On March 15, 2019, students from over 100 countries are skipping school and gathering in protest of climate change. With picket signs in hand, these young activists are setting up camp outside of government buildings—from tiny town halls to meeting points for parliaments—in a bid to prompt politicians to take action.
This global manifestation is a part of #FridaysForFuture, a movement started by Greta Thunberg, a teenage activist. Last year, Thunberg famously held a solo strike in Stockholm, Sweden. In the lead-up to her country's general elections, Thunberg parked herself outside of parliament every school day. Following the elections, she protested every Friday—a move that motivated children across the globe to do the same.
#FridaysForFuture has spawned several strikes, with the Youth Climate Strike and School Strike for Climate among the most widespread. While each demonstration has its own set of demands and suggested solutions, they share a single goal: to change history before it's too late.
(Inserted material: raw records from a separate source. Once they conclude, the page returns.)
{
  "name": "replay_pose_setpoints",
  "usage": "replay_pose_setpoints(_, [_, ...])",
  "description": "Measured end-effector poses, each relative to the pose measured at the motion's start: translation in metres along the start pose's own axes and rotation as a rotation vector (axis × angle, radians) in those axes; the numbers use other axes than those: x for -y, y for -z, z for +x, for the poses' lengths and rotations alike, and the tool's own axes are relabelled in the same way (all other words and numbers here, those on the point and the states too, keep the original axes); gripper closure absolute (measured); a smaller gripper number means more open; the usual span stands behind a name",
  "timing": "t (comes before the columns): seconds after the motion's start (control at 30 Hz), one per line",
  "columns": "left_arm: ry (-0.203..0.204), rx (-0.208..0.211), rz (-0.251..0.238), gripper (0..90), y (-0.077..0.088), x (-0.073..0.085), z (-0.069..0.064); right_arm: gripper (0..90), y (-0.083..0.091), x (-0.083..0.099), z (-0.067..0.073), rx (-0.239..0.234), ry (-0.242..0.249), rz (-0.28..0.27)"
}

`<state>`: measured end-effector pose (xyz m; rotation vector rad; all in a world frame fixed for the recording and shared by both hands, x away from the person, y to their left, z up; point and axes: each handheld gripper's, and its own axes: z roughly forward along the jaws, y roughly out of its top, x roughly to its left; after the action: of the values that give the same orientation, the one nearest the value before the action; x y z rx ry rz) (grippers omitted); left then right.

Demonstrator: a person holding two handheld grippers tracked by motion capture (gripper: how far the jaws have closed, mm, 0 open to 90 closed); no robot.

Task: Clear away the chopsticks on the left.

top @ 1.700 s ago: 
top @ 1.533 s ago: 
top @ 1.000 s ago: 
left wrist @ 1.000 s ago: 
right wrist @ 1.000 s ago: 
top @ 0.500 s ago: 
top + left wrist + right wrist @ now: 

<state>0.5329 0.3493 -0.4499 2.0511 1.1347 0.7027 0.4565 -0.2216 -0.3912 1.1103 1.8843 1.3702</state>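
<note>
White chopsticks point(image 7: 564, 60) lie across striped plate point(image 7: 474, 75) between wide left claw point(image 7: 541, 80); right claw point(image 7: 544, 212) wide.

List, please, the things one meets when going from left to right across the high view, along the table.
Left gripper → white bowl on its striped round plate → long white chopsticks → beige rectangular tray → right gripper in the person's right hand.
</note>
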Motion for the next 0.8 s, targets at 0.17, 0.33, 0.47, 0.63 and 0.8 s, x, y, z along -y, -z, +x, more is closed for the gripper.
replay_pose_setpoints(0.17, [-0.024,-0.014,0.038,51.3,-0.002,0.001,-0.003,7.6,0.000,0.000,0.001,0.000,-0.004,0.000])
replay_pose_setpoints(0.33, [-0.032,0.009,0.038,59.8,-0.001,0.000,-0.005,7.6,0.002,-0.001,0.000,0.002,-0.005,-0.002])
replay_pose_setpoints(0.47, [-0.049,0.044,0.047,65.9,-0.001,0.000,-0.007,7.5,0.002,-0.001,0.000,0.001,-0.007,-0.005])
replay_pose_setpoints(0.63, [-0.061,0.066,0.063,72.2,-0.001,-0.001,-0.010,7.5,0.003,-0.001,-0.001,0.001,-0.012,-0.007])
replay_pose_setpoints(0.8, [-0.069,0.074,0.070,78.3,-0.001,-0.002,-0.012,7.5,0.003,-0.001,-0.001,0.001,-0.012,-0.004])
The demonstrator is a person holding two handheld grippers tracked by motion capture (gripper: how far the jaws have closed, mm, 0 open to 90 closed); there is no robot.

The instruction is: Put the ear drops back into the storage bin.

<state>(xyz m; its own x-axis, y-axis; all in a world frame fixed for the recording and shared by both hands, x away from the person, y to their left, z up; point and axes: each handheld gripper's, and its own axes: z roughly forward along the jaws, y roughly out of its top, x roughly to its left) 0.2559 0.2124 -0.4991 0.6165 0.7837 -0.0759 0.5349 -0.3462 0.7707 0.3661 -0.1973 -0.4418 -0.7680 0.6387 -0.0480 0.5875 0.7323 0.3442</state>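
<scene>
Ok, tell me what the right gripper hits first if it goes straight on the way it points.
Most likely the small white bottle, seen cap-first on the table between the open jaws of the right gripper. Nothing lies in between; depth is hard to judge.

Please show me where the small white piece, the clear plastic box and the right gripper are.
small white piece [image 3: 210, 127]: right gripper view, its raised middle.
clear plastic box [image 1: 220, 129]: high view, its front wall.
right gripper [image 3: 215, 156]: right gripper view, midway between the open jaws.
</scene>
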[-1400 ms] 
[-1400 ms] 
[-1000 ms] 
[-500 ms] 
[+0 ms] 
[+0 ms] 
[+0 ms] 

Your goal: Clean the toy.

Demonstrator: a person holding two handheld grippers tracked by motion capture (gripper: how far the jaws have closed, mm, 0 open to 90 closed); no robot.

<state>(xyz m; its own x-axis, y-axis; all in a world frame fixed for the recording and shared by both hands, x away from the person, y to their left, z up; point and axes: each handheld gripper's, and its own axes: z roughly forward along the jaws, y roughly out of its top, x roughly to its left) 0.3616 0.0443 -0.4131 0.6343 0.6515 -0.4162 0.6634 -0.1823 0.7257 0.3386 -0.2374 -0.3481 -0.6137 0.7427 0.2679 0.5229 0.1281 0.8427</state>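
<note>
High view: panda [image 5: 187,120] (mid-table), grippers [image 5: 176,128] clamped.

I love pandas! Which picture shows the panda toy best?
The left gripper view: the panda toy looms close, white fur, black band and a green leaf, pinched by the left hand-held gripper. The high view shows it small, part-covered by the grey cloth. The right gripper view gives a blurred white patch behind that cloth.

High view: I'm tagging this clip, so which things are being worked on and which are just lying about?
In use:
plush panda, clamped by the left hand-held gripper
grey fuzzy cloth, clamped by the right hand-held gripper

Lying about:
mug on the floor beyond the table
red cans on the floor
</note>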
“Tomorrow we school strike for the climate in 1769 places in 112 countries around the world. And counting. Everyone is welcome. Everyone is needed. Let’s change history. And let’s never stop for as long as it takes.” Thunberg shared this inspiring message on Twitter yesterday—the same day that she was nominated for a Nobel Peace Prize. If she wins, she will be the youngest Nobel laureate to date.
So how does Thunberg feel about her nomination? “It's obviously a great honor and nice to be nominated for such a big prize,” she told Swedish newspaper Aftonbladet. “It feels unreal, and a little strange.” Remarkably, on the heels of this life-changing announcement, Thunberg is still focused on today's FridaysForFuture strikes—and you should be, too.